- Goal of the exercise -
Only the lines holding the word "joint" are wanted; copy each of them from the listing.

- Entries shown -

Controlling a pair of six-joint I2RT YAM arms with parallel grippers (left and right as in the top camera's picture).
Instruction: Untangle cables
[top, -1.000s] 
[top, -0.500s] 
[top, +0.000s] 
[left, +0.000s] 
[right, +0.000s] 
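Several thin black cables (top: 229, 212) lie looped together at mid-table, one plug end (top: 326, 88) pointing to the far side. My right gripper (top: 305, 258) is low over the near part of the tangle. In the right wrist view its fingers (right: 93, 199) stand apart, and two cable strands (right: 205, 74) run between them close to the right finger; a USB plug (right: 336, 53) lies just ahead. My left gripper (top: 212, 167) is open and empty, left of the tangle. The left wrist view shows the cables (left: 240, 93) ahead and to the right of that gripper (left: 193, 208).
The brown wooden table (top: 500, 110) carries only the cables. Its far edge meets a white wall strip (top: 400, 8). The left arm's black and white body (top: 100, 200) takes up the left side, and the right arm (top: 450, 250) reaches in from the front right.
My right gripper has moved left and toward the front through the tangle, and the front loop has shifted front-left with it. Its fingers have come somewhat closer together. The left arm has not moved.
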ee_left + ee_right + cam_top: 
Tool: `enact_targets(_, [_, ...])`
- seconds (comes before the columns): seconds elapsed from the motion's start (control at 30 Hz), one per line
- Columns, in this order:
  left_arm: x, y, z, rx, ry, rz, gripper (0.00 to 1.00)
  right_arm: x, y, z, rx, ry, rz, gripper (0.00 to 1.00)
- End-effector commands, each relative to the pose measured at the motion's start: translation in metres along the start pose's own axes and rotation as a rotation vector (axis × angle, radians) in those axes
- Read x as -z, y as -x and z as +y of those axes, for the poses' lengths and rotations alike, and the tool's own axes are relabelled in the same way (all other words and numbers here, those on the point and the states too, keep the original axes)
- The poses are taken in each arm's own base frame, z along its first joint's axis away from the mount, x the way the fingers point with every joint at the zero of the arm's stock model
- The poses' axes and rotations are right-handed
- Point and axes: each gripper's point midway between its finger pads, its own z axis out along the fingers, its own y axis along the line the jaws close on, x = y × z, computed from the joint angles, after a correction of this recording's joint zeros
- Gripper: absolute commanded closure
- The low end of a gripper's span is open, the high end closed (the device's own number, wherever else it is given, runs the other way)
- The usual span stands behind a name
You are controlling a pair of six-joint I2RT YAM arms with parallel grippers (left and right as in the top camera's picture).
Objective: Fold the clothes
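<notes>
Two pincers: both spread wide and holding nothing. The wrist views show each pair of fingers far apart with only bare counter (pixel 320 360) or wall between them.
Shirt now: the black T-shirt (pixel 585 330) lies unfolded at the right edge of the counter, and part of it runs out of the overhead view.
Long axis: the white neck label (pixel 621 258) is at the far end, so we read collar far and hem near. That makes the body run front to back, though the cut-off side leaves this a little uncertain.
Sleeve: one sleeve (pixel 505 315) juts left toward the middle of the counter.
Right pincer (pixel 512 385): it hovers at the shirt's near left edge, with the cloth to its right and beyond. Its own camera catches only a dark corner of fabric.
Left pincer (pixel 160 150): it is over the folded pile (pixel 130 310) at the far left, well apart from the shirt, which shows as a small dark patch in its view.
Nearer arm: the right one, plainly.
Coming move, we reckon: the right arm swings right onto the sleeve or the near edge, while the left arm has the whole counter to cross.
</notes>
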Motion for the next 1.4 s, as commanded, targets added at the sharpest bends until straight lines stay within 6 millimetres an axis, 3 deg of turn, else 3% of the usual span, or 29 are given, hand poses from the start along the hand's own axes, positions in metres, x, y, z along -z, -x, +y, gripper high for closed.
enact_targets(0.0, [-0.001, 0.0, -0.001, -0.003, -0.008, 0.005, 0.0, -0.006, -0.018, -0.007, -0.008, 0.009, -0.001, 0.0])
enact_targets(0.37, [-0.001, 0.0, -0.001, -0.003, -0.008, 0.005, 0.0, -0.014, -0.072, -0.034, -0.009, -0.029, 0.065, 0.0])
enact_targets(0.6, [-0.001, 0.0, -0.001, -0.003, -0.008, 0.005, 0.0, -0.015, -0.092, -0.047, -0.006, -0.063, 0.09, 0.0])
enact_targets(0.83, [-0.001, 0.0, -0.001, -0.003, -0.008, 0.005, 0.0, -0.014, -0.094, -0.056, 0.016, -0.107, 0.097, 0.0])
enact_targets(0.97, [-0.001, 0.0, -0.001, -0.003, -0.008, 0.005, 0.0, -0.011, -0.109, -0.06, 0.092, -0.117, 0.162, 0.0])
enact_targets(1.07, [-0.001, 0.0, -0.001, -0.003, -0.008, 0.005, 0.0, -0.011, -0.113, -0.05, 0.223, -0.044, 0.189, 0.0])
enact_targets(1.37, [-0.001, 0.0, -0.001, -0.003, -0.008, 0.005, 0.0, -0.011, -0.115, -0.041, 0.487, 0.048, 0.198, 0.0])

- Result -
Controlling a pair of six-joint I2RT YAM arms with parallel grippers (left and right as in the top camera's picture).
- The poses are taken in each arm's own base frame, z along its first joint's axis away from the mount, x the way the fingers point with every joint at the zero of the arm's stock model
- Point and axes: each gripper's point midway between its finger pads, its own z axis out along the fingers, its own y axis along the line the jaws close on, x = y × z, computed from the joint angles, after a correction of this recording's joint zeros
You are controlling a pair of six-joint I2RT YAM arms with parallel grippers (left and right as in the top camera's picture).

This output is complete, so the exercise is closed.